This project analyses the programming practices of the New York Philharmonic's. In particular, it is interested how often the Philharmonic programs works and composers that have not previously been programmed in the ensemble's history.
For the purpose of this project, decisions to perform new works or composers are considered forms of "expansive programming," as they expand the orchestra's repertoire.
This project is an independent analysis conducted using data from the New York Philharmonic Archives, which has released the organization's performance history under a public domain license. The analysis and findings in this project are independent and do not represent official positions of the New York Philharmonic.
This README file was create on 2024-11-14 and was last updated on 2024-11-18.
Jake Gibson
Pratt Institute
jgibso92@pratt.edu
ORCID: 0009-0005-0099-9197
September 2024 – December 2024
Gibson, J. (2024). New York Philharmonic Programming Analysis: New Works and Composers [Dataset]. Git Hub. https://github.com/jakegibb/nyphil-programming-analysis
A binder environment has been created for this project. Launch the project in binder to run the project's Jupyter Notebooks in an isolated computing environment.
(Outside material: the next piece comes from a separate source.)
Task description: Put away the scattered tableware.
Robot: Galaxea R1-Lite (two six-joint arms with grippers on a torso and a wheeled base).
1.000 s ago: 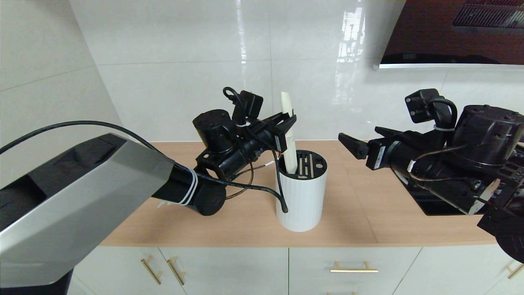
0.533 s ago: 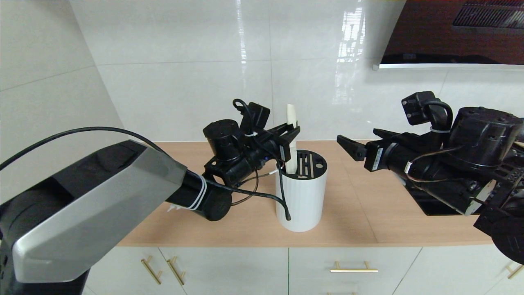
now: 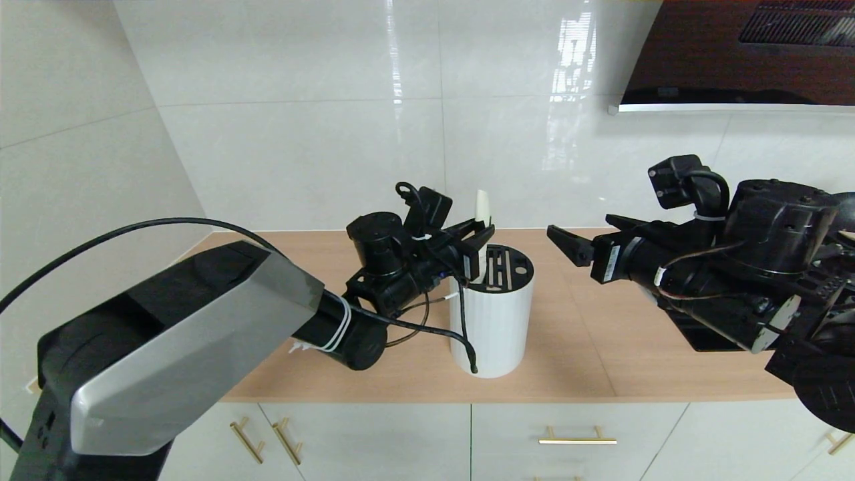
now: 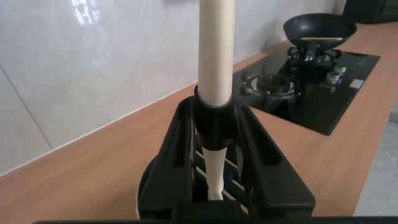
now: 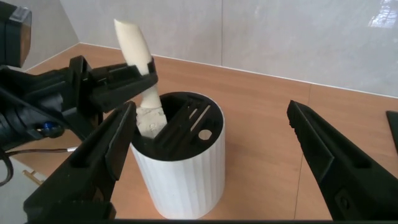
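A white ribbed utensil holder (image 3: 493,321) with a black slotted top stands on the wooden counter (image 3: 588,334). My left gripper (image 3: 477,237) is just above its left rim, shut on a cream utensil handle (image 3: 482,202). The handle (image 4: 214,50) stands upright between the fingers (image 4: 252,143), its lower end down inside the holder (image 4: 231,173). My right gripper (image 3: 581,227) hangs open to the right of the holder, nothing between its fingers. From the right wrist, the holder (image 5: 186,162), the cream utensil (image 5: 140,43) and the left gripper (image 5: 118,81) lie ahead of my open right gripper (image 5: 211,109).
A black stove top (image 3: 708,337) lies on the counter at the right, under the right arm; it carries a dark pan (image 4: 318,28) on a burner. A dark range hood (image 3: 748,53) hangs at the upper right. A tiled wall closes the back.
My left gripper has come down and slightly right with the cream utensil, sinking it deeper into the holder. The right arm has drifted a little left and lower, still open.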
Additionally, each notebook has an embed link to open the notebook in Google Colab if that is a preferred environment. However, to run a notebook in Colab, you will need to download the appropriate data source and add it to Colab's "content" folder.
- File: 'nyphil_performance_history_data_restructuring.ipynb'
- Functions:
- Transforms the performance history JSON data from the New York Philharmonics to be structured around individual performances of orchestral works instead of unique programs.
- Counts the number of new works and new composers performed in each season of the New York Philharmonic.
- Output:
- 'nyphil_programming_data.csv'
- Functions:
- File: 'nyphil_expansive_programming_data_by_season.csv'
- Counts of new works and new composers performed by the New York Philharmonic from 1842-2023, as well as basic descriptive statistics for this data.
- See "Data Structure" section for variables and their definitions.
- File: 'nyphil_programming_analysis.ipynb'
- Plots data from 'nyphil_expansive_programming_data_by_season.csv' using matplotlib.
- File: 'nyphil_proramming_vizzu.ipynb'
- Uses the ipyvizzu library to create an interactive visualization of new work and composer data.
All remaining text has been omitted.